* _What you are asked to do_
In the material below, count the lines with the word "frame" and state that number only.
---------- Source data
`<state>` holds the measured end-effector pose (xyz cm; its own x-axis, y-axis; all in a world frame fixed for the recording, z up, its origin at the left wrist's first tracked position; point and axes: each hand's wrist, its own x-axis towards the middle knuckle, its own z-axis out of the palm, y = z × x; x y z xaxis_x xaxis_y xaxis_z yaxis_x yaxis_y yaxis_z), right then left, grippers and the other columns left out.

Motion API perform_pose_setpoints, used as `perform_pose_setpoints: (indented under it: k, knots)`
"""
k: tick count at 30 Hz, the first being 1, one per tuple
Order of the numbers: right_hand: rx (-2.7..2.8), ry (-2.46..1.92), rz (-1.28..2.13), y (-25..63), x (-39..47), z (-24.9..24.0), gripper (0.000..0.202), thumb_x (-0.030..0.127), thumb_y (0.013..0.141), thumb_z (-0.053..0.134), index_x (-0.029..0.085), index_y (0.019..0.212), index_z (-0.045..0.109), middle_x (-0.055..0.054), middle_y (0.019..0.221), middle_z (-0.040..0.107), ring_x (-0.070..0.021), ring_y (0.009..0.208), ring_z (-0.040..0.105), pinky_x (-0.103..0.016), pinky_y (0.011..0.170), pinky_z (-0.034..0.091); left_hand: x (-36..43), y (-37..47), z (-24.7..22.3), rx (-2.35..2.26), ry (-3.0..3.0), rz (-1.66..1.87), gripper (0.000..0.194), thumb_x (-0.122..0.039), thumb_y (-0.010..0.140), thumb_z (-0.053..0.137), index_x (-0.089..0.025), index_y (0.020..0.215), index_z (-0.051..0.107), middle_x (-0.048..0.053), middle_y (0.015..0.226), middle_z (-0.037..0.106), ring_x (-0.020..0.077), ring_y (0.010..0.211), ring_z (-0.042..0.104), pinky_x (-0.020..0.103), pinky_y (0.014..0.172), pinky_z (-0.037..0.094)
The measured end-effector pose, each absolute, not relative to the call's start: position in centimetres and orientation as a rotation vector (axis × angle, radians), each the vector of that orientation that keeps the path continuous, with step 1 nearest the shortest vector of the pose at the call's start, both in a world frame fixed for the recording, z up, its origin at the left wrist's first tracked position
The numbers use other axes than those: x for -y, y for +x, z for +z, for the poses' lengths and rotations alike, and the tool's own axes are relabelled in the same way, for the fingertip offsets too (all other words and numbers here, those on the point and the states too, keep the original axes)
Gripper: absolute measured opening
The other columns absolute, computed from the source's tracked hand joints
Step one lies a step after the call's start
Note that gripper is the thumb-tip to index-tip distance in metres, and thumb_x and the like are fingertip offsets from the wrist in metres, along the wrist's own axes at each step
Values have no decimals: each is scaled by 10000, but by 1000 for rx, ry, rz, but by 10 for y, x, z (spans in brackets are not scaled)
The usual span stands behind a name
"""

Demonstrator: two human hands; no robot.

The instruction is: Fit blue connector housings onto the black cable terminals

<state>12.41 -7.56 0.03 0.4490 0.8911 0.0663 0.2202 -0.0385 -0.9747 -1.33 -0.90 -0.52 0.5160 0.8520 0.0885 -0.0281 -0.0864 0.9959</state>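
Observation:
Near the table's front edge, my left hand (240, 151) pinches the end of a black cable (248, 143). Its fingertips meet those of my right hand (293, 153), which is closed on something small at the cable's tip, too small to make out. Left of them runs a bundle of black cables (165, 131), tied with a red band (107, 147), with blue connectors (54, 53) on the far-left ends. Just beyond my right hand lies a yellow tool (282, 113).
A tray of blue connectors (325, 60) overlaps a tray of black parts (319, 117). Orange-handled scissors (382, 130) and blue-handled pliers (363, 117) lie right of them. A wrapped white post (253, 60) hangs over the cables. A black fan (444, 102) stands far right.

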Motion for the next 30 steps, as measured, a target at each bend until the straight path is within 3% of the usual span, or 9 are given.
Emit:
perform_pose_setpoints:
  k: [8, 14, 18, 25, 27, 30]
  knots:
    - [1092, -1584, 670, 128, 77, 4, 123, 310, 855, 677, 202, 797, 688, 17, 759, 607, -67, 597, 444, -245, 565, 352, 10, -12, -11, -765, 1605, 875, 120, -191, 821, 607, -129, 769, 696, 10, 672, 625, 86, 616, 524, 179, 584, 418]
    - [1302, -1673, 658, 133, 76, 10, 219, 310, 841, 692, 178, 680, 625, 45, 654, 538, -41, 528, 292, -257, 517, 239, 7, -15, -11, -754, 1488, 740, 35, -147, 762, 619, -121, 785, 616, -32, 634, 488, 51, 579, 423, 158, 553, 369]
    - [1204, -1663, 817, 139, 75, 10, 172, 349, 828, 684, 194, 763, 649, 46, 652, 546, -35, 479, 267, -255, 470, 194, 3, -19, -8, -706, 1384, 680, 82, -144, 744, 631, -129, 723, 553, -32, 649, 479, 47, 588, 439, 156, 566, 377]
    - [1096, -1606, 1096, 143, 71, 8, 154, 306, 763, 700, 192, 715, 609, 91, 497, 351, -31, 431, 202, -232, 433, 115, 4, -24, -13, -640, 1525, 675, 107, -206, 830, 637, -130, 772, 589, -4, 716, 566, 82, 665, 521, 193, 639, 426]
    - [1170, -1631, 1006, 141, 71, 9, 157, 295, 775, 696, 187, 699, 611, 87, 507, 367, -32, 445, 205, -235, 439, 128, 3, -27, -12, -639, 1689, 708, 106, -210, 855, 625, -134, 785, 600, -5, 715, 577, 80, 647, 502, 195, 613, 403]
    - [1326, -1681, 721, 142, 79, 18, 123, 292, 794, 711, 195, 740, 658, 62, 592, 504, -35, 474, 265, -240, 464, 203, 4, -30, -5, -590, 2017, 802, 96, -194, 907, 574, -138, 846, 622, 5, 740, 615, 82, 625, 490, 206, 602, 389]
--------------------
* _Task answer_
2